=== WHAT TO DO ===
Only the lines from the start of the data through the line containing "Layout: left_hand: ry" should be written out, exactly as they are, with both ends included and the pictures left out.

=== DATA EXTRACT ===
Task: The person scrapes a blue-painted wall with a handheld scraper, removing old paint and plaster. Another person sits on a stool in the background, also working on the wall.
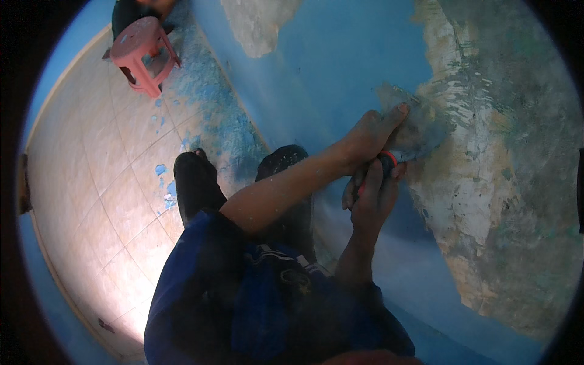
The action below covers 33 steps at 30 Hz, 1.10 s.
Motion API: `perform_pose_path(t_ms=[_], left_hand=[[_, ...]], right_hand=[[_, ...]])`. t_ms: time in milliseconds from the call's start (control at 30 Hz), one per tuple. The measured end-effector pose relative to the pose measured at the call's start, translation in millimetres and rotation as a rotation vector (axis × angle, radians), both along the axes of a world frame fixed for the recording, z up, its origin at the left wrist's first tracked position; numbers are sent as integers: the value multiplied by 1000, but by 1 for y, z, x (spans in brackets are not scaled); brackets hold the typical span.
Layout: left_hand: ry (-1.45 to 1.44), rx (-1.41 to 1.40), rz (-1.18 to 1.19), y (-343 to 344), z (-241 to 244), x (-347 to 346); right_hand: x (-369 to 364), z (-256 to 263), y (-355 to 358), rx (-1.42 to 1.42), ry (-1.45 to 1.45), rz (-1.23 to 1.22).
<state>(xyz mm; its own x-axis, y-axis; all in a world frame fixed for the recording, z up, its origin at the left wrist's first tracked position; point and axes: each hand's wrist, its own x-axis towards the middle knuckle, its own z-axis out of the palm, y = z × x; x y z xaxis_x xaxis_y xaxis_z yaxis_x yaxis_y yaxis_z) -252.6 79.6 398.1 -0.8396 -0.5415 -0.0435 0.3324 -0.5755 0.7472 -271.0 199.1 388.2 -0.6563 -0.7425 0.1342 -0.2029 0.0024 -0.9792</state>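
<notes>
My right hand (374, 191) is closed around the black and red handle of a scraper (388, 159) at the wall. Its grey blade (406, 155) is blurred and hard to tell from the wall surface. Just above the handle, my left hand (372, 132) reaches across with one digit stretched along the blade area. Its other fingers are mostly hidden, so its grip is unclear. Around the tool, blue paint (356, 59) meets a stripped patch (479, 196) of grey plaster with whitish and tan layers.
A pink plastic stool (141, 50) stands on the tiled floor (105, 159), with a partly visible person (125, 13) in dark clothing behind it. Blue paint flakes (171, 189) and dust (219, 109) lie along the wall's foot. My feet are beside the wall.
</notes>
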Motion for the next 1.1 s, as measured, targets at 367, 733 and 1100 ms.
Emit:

=== SOLUTION ===
Task: The person scrapes a blue-painted wall with a handheld scraper, removing old paint and plaster. Another person sits on a stool in the background, also working on the wall.
The action below covers 33 steps at 30 Hz, 1.10 s.
Motion API: `perform_pose_path(t_ms=[_], left_hand=[[_, ...]], right_hand=[[_, ...]])`. t_ms: time in milliseconds from the call's start (control at 30 Hz), one per tuple. The measured end-effector pose relative to the pose measured at the call's start, translation in millimetres and rotation as a rotation vector (axis × angle, radians), both along the axes of a world frame fixed for the recording, z up, its origin at the left wrist's first tracked position; numbers are sent as integers: the value multiplied by 1000, but by 1 for y, z, x (spans in brackets are not scaled); brackets hold the typical span.
Layout: left_hand: ry (-1.45 to 1.44), rx (-1.41 to 1.40), rz (-1.18 to 1.19), y (-343 to 344), z (-241 to 244), x (-347 to 346); right_hand: x (-369 to 364), z (-256 to 263), y (-355 to 358), rx (-1.42 to 1.42), ry (-1.45 to 1.45), rz (-1.23 to 1.22).

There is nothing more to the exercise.